The song was over a decade old by the time I got it from this compilation album, Black's version here pulled from her 1984 album Collected, at the time a cover of The Dubliners' original release just a year earlier. The Dubliners infused it with the Irish instrumentation one would expect, tin whistle, banjo, fiddle.

Black's version downplays traditional Irish instruments, unless you count her amazing voice over a simple sequence of piano chords. Fiddle and mandolin exist at the peripheries, providing underlying textures that highlight her voice and the piano. It was impossible not to focus on her amazing pipes.

The problem was that Women Of The World: Celtic provided no lyric sheet (who knows what I might have read for Máire Breatnach's "Breatnaigh Abú"), and so even though Black's was one of a half dozen songs on the CD that had entirely English lyrics, I was straining to figure out the specifics. And you know me, the word guy, I had to know the lyrics. Without them, I did my best Bill Fleming impersonation: "making up whatever I think I heard."

Who knew that "Stood on Dickle bitching kind wild oats we found Atlantic back" was really "Stood on Dingle Beach and cast in wild foam we found Atlantic Bass"? While my original mangled line was, well, really mangled and meaningless, the actual line praised . . .  fish! Once I found the full lyrics, I began to realize the Irish must be almost unhealthily fascinated by their wildlife. "Song For Ireland" features, beyond the Atlantic bass, Galway salmon, and falcons turning and twisting in the sky.

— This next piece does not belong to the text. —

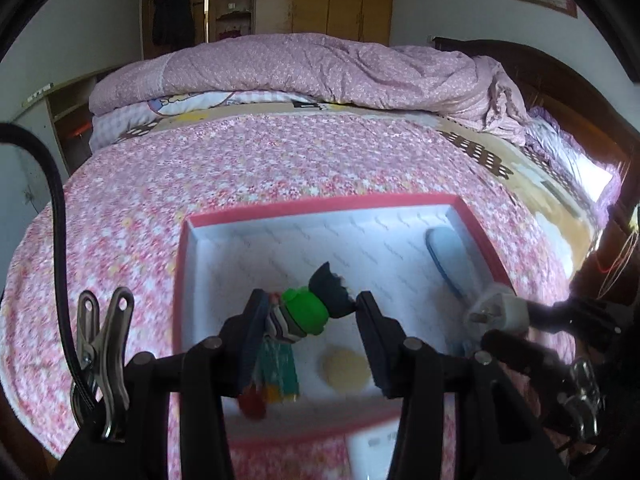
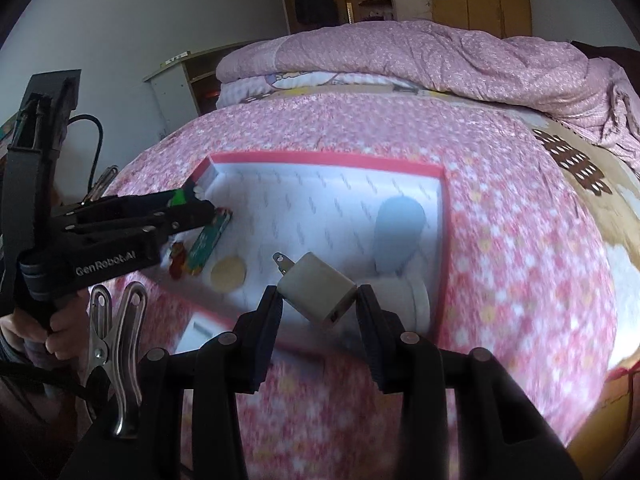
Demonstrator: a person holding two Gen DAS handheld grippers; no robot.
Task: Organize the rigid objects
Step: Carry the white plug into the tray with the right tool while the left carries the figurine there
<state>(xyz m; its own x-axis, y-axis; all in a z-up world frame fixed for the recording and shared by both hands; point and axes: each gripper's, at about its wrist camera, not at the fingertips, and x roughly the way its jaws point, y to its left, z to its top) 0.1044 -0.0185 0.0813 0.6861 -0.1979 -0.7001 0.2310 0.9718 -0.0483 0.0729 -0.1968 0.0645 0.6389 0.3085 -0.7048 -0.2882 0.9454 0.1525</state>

Given that William Butler Yeats' "The Second Coming" may be one of the finest poems ever written, I now must wonder about "Song Of Ireland"'s connection with "turning and turning" falcons in "the widening gyre." Damn it, I suppose there is something fierce in the Irish spirit. (How conveniently I might forget the IRA.)

Ultimately the chorus of "Song For Ireland" is breathtakingly beautiful, especially as Black belts out the lyrics:

Living on your western shore/

Saw summer sunsets, asked for more/

I stood by your Atlantic Sea/

And sang a song for Ireland.

Black ended up as the only long-standing product of the Irish/Scottish wave in the Fleming household. She released a pretty good straightforward rock album, Shine, alongside releases of more traditional Irish music. I don't know if the Flemings ever discover her if not for that leprechaun, Michael Flatley. Of course, now we live in Notre Dame country, so the Irish are impossible to ignore. I wish they had gone with the Fighting Falcons, much less obnoxious than that leprechaun.

Black, Mary. "Song For Ireland. Women Of The World: Celtic. Putumayo World Music, 1995. Link here.

Day 232: Lynyrd Skynyrd "That Smell"

Day 234: Gang Of Four "At Home He's A Tourist"

Unfinished list here.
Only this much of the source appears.